Royaume-Uni: l'inflation grimpe à 3,3% en mars, dopée par les prix des carburants
information fournie par Boursorama avec AFP 22/04/2026 à 09:39

( AFP / SAMEER AL-DOUMY )

Le taux d'inflation au Royaume-Uni a grimpé à 3,3% sur un an en mars, contre 3% en février, a annoncé mercredi l'Office national des statistiques (ONS), dopé par l'envolée des prix des hydrocarbures avec la guerre au Moyen-Orient.

L'accélération de l'inflation, en ligne avec les attentes des économistes, s'explique "largement par la hausse des prix des carburants, qui ont connu leur plus forte progression en près de trois ans", a résumé Grant Fitzner, économiste en chef de l'ONS.

Le pays n'est pas le seul à voir l'inflation accélérer dans la foulée de la guerre au Moyen-Orient, déclenchée le 28 février par des frappes américaines et israéliennes contre l'Iran, qui a entraîné une flambée des prix du pétrole et du gaz.

Les Etats-Unis ont vu l'indice des prix à la consommation (CPI) bondir de 3,3% en mars (contre 2,4% en février).

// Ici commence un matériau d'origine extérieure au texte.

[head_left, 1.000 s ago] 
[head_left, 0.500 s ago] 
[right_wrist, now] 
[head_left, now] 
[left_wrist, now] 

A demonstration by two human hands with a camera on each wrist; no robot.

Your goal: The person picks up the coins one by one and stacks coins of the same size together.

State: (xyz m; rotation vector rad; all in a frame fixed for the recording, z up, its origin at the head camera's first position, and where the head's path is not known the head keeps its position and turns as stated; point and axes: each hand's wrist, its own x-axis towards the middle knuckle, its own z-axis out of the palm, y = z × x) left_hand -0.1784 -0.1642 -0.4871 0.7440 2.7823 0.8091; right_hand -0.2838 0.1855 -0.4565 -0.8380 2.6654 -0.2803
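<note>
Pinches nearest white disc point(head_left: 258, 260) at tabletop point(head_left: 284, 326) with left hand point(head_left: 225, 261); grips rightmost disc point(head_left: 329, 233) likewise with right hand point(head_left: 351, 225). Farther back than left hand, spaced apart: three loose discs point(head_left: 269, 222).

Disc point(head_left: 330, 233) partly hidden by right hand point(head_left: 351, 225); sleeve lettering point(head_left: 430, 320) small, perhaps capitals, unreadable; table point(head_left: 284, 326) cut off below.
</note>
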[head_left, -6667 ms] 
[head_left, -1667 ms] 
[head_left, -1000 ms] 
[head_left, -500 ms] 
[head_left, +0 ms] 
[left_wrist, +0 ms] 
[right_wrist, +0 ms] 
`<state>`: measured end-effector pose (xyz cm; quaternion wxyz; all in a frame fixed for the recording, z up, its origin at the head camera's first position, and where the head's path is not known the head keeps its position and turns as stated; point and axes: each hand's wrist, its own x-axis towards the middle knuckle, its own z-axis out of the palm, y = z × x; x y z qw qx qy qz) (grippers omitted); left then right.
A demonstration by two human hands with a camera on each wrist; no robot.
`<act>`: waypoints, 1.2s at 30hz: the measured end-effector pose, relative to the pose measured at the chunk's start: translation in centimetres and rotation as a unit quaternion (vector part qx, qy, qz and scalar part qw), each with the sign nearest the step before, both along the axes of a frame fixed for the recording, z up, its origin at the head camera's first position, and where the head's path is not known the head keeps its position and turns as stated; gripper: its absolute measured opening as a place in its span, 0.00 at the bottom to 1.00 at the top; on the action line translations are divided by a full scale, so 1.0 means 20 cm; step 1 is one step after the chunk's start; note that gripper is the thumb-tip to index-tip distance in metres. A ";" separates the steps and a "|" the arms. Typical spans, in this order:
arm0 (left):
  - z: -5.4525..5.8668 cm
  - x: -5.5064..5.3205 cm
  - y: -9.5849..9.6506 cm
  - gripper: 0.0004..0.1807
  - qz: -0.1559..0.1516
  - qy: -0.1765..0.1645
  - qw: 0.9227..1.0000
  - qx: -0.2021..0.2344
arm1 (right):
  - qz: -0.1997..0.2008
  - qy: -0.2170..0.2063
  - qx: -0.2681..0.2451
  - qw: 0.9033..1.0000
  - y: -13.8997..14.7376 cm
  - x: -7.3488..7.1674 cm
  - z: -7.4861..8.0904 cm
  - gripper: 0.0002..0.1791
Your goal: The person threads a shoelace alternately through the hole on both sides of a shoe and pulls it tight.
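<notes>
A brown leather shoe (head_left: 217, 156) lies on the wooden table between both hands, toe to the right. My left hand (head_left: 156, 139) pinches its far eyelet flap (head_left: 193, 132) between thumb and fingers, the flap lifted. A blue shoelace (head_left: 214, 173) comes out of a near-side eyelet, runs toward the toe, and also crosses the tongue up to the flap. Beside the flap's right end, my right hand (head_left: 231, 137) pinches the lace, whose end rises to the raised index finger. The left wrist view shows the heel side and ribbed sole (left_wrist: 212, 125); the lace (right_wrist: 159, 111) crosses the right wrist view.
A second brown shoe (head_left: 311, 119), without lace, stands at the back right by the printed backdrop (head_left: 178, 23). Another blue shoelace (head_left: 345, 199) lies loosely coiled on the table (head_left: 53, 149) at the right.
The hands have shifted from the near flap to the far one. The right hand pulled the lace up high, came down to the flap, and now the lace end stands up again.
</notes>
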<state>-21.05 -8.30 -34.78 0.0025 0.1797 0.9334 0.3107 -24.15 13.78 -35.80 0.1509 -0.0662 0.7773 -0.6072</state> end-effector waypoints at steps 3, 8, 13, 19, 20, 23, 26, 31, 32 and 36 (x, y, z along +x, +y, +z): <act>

En zone euro, il a augmenté de 2,6% (contre 1,9% le mois précédent).

Au Royaume-Uni, où l'économie avait pourtant semblé amorcer un redressement en début d'année, la hausse des prix met une pression supplémentaire sur le gouvernement travailliste de Keir Starmer, déjà en difficulté après un énième rebondissement de l'affaire Mandelson (une déclinaison britannique de l'affaire Epstein).

"Ce n'est pas notre guerre, mais elle fait grimper les factures des familles et des entreprises. C'est pourquoi ma priorité numéro un est de maintenir les coûts au plus bas", a réagi la ministre des Finances Rachel Reeves dans un communiqué.

Le gouvernement britannique a notamment annoncé mardi une réforme pour éviter que la hausse des prix du gaz n'influe de manière démesurée sur ceux de l'électricité, en favorisant les énergies renouvelables.

Le Royaume-Uni, dont les finances publiques sont extrêmement serrées, reste pourtant l'un des rares pays occidentaux à n'avoir pas encore annoncé de nouvelles mesures de soutien direct aux ménages face à la hausse des prix à la pompe depuis le début du conflit.

Un gel d'une taxe sur les carburants, déjà en place depuis plusieurs années et régulièrement reconduit, doit en principe être supprimé progressivement à partir de septembre.

"Je rejette les appels à une réponse irréfléchie à cette crise, une réaction qui mettrait en danger les finances des ménages en provoquant une inflation plus élevée et une hausse des taux d'intérêt", avait argumenté Rachel Reeves mardi dans un discours au Parlement.